Tagging Objects for Processing

Based on tags, you set up complex stateful processing chains. This tutorial describes how tags can be added, displayed, and updated in an example context. For this purpose, a typical application will be discussed: An import management system, which is an example for a processing chain, where tags are a helpful tool to describe the current status of each object.

Table of Contents

Introduction

In modern data processing chains, asynchronous operations become more and more popular. Concerning the administration of such complex procedures, a status measure is essential. The lifecycle of any object needs to be documented with a view to a general knowledge on the current state of progress, and in order to enable the resumption of interrupted processes. If the object status were located in the metadata, each pass through a multi-stage processing chain would create a completely new version of the whole object, which needs to be stored in addition to the previous one. In contrast, tags are treated separately. They always have a state and a traceId, which are a basis for external support as well as a possibility to control asynchronous operations. This additional information is stored together with the object, but independently of the metadata. Tags can only be assigned to the current version of an object. At the same time, their management and modification does not trigger the creation of a new version. The so assigned processing status reflects a concrete state of the object and serves as the basis for further transactions.

Requirements

This tutorial is dedicated to experienced users. Please find information on requirements, maven and client configuration in our "Importing Documents via Core API" tutorial, on which the variables' names are based. The handling of any IOException is demonstrated there, too.

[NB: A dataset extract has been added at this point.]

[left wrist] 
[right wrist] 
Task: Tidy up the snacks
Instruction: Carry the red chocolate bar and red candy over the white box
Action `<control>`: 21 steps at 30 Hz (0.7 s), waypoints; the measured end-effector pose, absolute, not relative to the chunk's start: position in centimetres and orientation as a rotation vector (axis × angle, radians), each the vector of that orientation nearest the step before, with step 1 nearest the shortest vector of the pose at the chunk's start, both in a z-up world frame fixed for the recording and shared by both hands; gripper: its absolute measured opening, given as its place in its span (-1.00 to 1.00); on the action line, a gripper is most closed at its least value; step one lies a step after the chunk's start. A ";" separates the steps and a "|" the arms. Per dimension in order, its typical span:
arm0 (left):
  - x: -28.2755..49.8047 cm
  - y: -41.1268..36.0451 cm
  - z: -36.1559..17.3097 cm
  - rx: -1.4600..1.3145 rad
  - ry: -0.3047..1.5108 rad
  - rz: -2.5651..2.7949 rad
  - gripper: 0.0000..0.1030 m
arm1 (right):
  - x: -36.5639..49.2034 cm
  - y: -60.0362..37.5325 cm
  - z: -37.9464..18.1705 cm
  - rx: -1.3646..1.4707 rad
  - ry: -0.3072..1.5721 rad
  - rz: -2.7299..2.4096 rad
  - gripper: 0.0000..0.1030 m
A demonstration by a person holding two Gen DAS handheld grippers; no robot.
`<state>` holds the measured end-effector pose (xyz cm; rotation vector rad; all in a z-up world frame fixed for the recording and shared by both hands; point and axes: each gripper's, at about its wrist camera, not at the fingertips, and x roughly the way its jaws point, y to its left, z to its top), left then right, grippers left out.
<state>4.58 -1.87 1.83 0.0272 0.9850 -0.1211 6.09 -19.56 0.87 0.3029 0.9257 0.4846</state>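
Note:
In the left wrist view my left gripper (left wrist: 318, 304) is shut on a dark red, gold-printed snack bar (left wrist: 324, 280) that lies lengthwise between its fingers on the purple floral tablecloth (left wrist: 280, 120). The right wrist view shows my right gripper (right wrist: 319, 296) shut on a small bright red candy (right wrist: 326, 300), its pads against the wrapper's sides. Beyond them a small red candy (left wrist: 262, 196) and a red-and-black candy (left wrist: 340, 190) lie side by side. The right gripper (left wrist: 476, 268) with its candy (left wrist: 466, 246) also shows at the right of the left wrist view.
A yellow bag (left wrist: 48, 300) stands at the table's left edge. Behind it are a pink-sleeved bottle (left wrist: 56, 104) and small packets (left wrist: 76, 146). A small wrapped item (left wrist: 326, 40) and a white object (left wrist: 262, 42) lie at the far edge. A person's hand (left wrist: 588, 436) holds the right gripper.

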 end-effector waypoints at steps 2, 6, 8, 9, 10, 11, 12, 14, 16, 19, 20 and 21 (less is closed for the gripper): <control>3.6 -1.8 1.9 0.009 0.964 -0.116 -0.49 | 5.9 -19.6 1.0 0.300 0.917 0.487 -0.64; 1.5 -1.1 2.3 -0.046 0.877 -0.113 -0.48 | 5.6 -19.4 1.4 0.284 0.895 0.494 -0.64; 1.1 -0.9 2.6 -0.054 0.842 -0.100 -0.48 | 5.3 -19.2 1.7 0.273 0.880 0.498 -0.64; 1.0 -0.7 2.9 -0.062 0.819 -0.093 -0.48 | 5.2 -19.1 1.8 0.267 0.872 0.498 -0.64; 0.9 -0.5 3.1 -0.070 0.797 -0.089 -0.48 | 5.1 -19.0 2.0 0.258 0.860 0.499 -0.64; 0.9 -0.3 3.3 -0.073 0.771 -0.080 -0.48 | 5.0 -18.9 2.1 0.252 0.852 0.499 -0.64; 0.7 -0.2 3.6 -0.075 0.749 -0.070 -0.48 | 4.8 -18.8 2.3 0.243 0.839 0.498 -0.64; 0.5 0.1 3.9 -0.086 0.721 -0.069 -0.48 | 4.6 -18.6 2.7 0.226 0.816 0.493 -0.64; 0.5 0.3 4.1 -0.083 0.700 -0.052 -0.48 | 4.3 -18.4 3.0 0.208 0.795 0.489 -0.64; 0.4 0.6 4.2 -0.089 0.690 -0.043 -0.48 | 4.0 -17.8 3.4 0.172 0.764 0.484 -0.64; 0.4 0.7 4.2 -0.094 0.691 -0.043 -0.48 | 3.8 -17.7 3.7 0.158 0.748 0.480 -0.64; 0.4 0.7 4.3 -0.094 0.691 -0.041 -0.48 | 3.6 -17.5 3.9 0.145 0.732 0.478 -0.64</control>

Application Example – Import Management

The import management allows for subsequent object type classification that is independent of the actual import process. As a matter of fact, the initial step is a general search for recently created objects that have to be analyzed. Any object identified will be flagged with an integer tag analysis showing the current state of progress within the characterization process (waiting to be processed (1) → processing started (2) → processing finished (3) → metadata updated (4)).

Further tags will be assigned to the object in order to demonstrate the handling of multiple tags assigned to one object, to explain the tracing for tag operations and to illustrate the behavior of tags during metadata and content updates.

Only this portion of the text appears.